Devant l'œuvre
Giovanni di Paolo est l'un des peintres siennois les plus originaux du XVe siècle — et l'un des plus étranges. Ses œuvres ont une qualité presque onirique : les espaces sont comprimés ou distendus, les proportions délibérément non-naturalistes, les couleurs d'une intensité presque hallucinatoire. Cette Vierge à l'Enfant du fonds Linet montre un fond d'origine rouge — probablement dû à l'usure de la feuille d'or sous-jacente, comme l'indique le catalogue du musée. La Vierge regarde l'Enfant avec une tendresse mélancolique — elle sait déjà ce qui arrivera.
Symbolisme & lecture iconographique
Le fond rouge qui apparaît sous l'or usé de ce tableau crée involontairement un symbolisme qui n'était pas voulu par l'artiste — mais que l'histoire du tableau a ajouté : l'or de la divinité s'efface pour laisser voir le rouge du sang, de la mort, de la Passion.
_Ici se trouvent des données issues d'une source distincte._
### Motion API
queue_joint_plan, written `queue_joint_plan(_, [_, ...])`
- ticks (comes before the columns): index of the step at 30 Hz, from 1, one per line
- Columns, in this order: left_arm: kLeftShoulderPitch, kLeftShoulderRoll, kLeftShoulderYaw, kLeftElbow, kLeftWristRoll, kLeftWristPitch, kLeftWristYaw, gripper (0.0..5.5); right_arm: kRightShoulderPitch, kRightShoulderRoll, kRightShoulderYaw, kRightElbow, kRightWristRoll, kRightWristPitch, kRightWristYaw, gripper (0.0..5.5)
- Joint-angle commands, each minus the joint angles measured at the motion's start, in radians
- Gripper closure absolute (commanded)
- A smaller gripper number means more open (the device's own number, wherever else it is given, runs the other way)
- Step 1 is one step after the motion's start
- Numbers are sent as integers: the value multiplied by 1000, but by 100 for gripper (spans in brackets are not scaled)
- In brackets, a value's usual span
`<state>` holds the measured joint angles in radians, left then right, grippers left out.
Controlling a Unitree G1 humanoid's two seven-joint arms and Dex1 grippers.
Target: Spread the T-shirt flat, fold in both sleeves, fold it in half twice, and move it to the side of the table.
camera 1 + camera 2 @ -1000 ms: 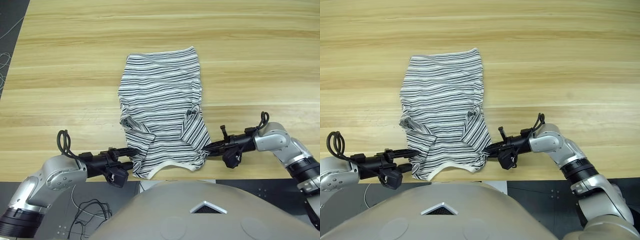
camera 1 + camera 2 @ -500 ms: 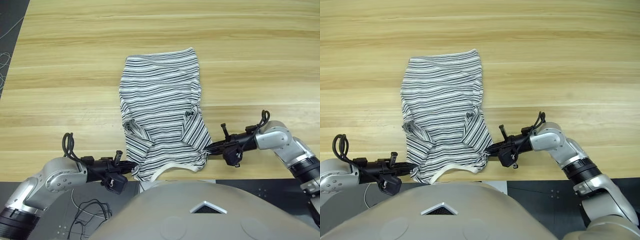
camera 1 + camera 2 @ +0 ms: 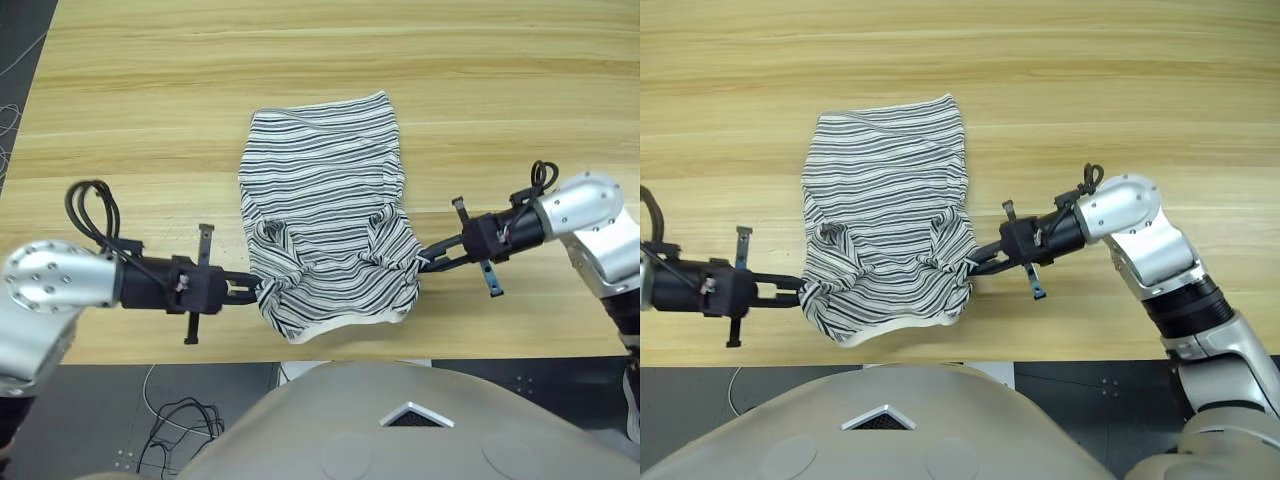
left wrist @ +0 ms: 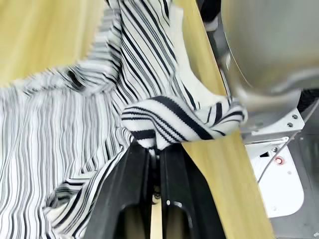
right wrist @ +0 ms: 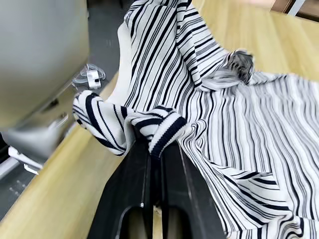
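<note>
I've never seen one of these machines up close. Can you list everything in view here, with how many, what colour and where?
T-shirt: one, black-and-white striped, lying mid-table, its near end bunched up close to the table's front edge.
Table: one, light wood, under the shirt and reaching across the whole scene.
Cables: a few, black, on the dark floor past the table's front edge, on the robot's left.
Left gripper: one, black, at the shirt's near left corner, shut on the cloth.
Right gripper: one, black, at the shirt's near right corner, shut on the cloth.
</note>
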<state>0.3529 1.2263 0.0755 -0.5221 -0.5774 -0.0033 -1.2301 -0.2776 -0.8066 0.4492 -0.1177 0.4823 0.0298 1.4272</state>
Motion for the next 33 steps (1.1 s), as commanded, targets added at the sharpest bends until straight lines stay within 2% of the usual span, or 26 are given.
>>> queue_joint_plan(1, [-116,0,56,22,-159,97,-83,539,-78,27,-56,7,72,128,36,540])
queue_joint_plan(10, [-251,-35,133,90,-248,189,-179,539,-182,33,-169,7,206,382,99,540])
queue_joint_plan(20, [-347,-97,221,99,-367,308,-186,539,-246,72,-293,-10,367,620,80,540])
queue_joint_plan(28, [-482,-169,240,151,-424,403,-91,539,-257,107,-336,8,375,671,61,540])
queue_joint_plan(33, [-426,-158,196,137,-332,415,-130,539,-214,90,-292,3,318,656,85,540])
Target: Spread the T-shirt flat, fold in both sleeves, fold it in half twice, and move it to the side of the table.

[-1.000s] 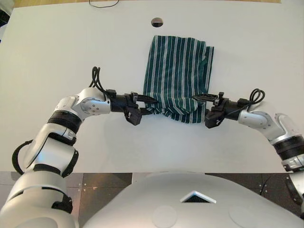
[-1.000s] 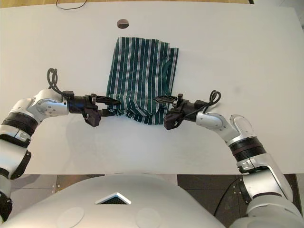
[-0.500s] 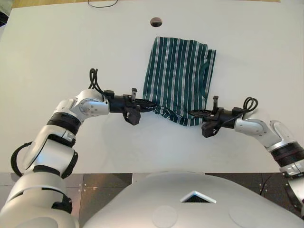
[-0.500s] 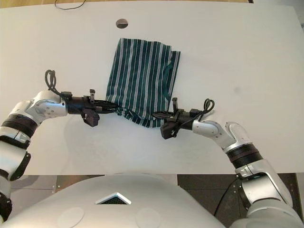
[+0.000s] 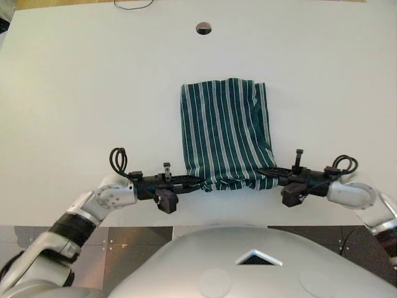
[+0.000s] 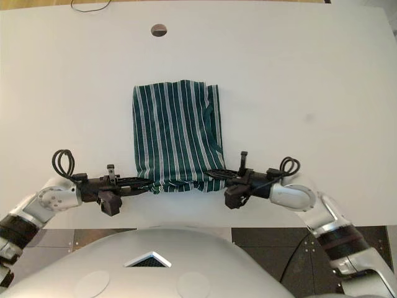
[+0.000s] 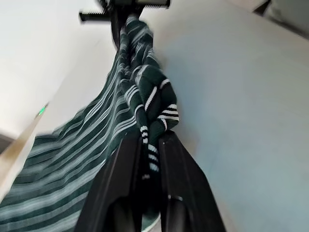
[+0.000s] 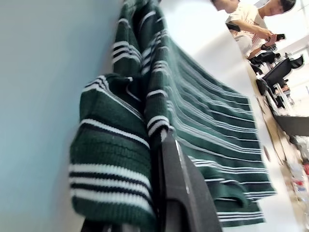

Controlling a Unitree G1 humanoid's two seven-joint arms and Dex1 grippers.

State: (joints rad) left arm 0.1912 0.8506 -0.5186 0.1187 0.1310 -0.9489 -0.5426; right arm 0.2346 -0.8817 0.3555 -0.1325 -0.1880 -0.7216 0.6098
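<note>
The green T-shirt (image 5: 224,130) with thin white stripes lies folded as a narrow rectangle on the white table (image 5: 87,105), its near edge close to the table's front. My left gripper (image 5: 197,182) is shut on the shirt's near left corner, and my right gripper (image 5: 263,172) is shut on the near right corner. In the left wrist view the bunched striped cloth (image 7: 147,108) is pinched between the fingers (image 7: 126,164). The right wrist view has folded fabric (image 8: 120,145) clamped against a finger (image 8: 178,188).
A round cable hole (image 5: 203,28) sits in the table at the back, with a dark cable (image 5: 132,5) beyond it. Bare table surface lies to the left and right of the shirt. The front edge (image 5: 93,223) is just below both grippers.
Both grippers have pulled the shirt's near corners toward the front edge of the table, dragging the whole shirt closer. The shirt now lies straighter and shorter.
</note>
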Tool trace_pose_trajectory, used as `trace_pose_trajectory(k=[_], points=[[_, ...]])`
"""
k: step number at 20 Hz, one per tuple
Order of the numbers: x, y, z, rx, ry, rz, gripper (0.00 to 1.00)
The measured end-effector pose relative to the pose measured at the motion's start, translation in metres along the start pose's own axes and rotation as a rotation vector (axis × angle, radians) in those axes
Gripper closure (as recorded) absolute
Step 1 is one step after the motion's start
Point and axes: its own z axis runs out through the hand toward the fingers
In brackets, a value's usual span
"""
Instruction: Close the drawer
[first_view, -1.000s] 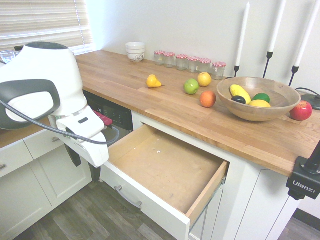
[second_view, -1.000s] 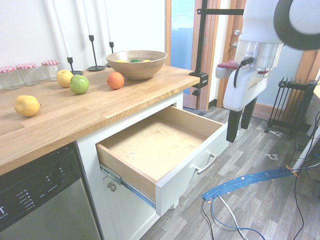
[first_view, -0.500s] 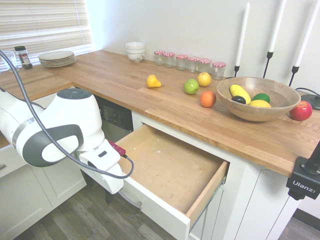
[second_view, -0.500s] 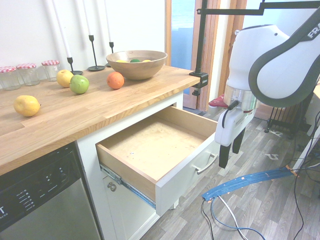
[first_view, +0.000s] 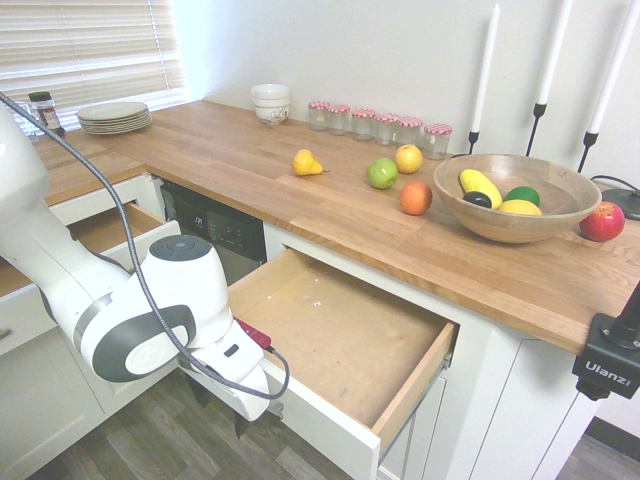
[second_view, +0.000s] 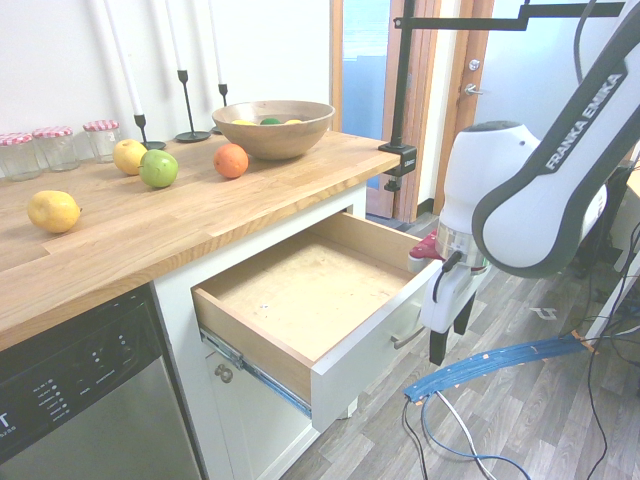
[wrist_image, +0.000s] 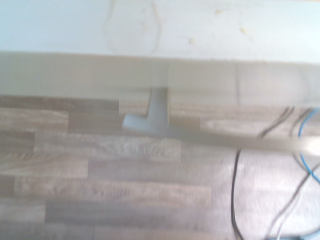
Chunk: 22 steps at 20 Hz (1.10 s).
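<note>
The drawer (first_view: 340, 330) stands pulled far out under the wooden counter, its plywood bottom (second_view: 300, 290) bare. Its white front panel (second_view: 365, 355) faces the floor side, and the curved silver handle (second_view: 405, 338) shows just left of the gripper. My gripper (second_view: 450, 335) hangs fingers-down in front of the panel at handle height, open, holding nothing. In the first exterior view the wrist (first_view: 235, 365) covers the panel's left part and the handle. Close up, the wrist view shows the handle (wrist_image: 200, 135) below the white panel (wrist_image: 160, 25), blurred.
On the counter (first_view: 250, 160) lie loose fruit, a wooden fruit bowl (first_view: 515, 200), jars, white bowls and candle holders. A dishwasher (first_view: 225, 225) sits left of the drawer. A narrower drawer (first_view: 105, 228) is also open. Blue and dark cables (second_view: 480, 365) lie on the floor.
The arm has come down from above the drawer's rim to handle height in front of the front panel. The gripper stayed open; the drawer has not moved.
</note>
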Motion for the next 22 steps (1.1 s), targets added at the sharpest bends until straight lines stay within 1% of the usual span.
trace_pose_trajectory(k=[3, 8, 9, 22], points=[[0.006, 0.0, 0.014, 0.015, 0.007, 0.001, 0.0], [0.013, -0.001, 0.021, 0.025, 0.007, 0.0, 0.0], [0.013, -0.002, 0.021, 0.026, 0.007, -0.003, 1.0], [0.013, -0.005, 0.024, 0.029, 0.007, -0.009, 1.0]])
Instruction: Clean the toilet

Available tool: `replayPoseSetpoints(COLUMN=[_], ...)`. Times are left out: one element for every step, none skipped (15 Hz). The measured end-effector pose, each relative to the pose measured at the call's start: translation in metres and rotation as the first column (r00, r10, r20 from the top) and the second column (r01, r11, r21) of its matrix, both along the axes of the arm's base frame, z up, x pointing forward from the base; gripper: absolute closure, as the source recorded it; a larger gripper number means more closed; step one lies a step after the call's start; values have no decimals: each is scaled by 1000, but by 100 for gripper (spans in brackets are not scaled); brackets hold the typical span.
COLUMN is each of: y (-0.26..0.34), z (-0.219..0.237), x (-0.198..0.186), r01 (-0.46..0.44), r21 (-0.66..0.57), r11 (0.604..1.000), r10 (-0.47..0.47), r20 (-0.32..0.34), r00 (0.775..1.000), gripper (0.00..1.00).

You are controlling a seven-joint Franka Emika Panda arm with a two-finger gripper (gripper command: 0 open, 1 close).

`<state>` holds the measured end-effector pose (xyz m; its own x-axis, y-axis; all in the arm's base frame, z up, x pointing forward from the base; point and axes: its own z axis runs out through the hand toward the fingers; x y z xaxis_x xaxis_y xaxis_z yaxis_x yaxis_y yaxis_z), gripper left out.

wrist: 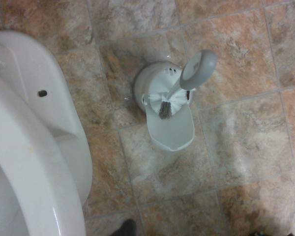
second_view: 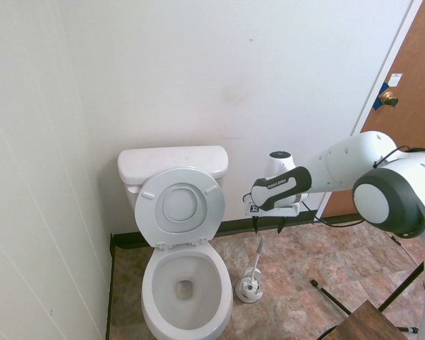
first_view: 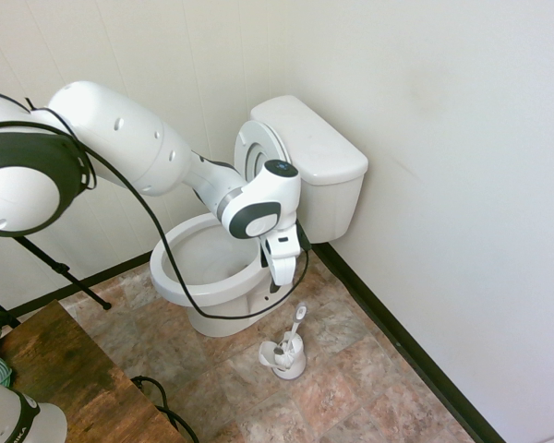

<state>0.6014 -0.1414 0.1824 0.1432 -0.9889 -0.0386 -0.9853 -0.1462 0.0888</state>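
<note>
The toilet point(first_view: 212, 277) stands against the back wall, at centre-left of the first exterior view and lower left of the second. Its lid point(second_view: 179, 206) and seat are tipped up against the tank point(second_view: 172, 163), which leaves the bowl open and reachable, as cleaning would need.

The brush point(first_view: 294, 330) sits in its holder point(first_view: 284, 358) on the tiled floor point(first_view: 351, 388), just beside the bowl's base, with the handle leaning upward so it can be taken from above.

The gripper point(second_view: 268, 228) hangs over that spot, pointing down. This reads as lining up to take the brush handle, which would be the first step of the task. The fingers point(second_view: 256, 225) show as two dark prongs with a clear gap between them, and nothing is held in it. They are well above the handle, not touching it.

The second exterior view gives the gap between the fingers and their height over the brush. In the first exterior view the hand is seen side-on, low in the centre, and the gap is hard to read.

The wrist view alone looks straight down: the grey loop of the brush handle point(wrist: 198, 70) sits at upper right of centre, with dark bristles point(wrist: 165, 109) showing in the holder's open mouth. The toilet's curved rim point(wrist: 34, 162) fills the left edge. That view cannot show the bowl's inside; the second exterior view does.
</note>
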Motion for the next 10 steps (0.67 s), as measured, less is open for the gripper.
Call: replayPoseSetpoints(y=[-9,-16,-23,-28,-33,-36,-38,-39,-41,-44], z=[-11,-23,-36,-49,-63,-76,-88,-100,-111,-120], x=[4,7,10,15,19,24,30,35,39,45], r01=[19,35,45,55,64,72,79,83,89,94], r21=[11,23,34,45,53,60,66,72,79,85], r11=[1000,999,998,998,997,996,995,994,993,992], r10=[-19,-34,-45,-53,-62,-69,-75,-78,-83,-87], r20=[-6,-14,-23,-32,-42,-52,-61,-70,-79,-85], r00=[1000,999,999,998,997,996,995,994,993,993], gripper=[0,0,0,0,0,0,0,0,0,0])
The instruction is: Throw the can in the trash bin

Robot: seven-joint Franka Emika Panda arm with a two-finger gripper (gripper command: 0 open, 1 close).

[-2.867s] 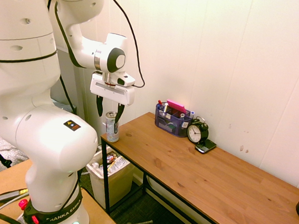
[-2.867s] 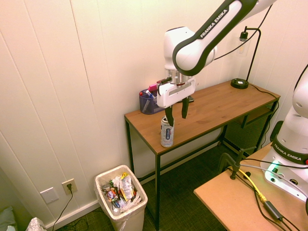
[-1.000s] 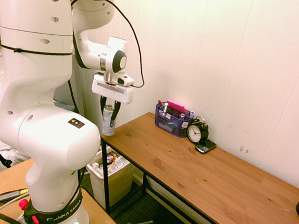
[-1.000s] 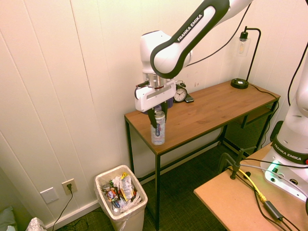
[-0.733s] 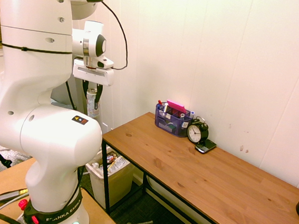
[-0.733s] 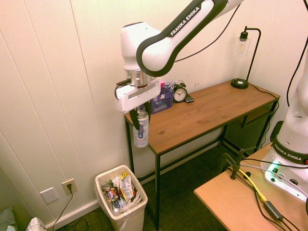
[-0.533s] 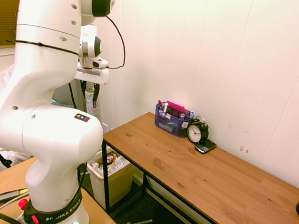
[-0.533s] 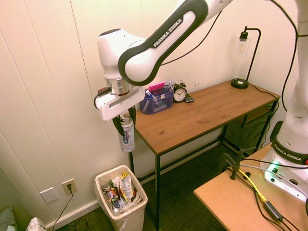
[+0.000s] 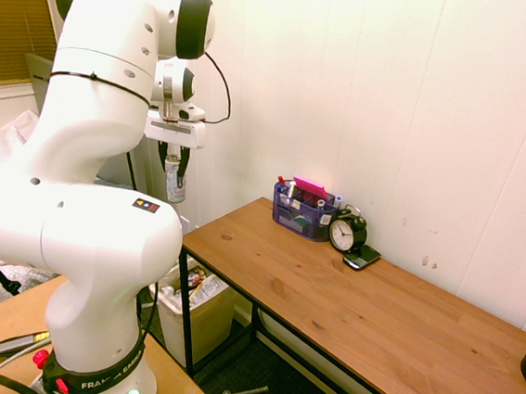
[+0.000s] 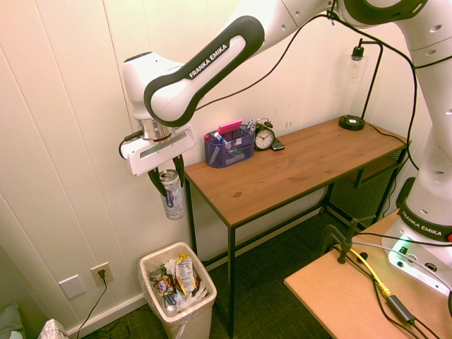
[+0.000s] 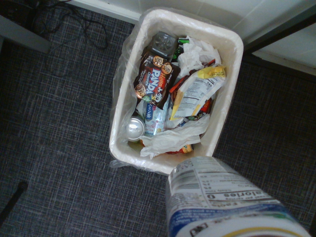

La matière du tableau raconte une histoire en vieillissant.
Analyse des émotions
La Vierge de Giovanni di Paolo n'a pas la sérénité conventionnelle des Vierges du Quattrocento. Il y a dans son regard quelque chose de la prémonition — elle tient l'Enfant avec une douceur que l'on sent fragile, comme si elle savait qu'elle ne pourra pas le garder. C'est la maternité au bord du deuil, un motif qui traverse toute l'iconographie médiévale de la Vierge.
Secrets & mystères
Giovanni di Paolo est l'un des rares primitifs italiens à avoir été 'redécouvert' et célébré de son vivant par un écrivain moderne : Aldous Huxley lui consacra un essai enthousiaste en 1928, le qualifiant de 'peintre de l'étrangeté' et comparant ses paysages cosmiques à des visions de science-fiction médiévale. Cette célébration précoce contribua à faire monter les prix de ses œuvres sur le marché de l'art au XXe siècle — et à permettre à Octave Linet d'en acquérir quelques-unes avant que les musées américains ne raflent le marché.
Le saviez-vous ?
Giovanni di Paolo travailla à Sienne pendant toute sa carrière, sans jamais voyager en Italie centrale ou à Florence — contrairement à tous ses contemporains siennois qui absorbèrent les leçons florentines de Masaccio et Donatello. Ce refus délibéré (ou impossibilité pratique) du naturalisme florentin lui donna un style archaïque et mystérieux que ses contemporains trouvaient démodé — et que le XXe siècle a redécouvert comme une forme de modernité.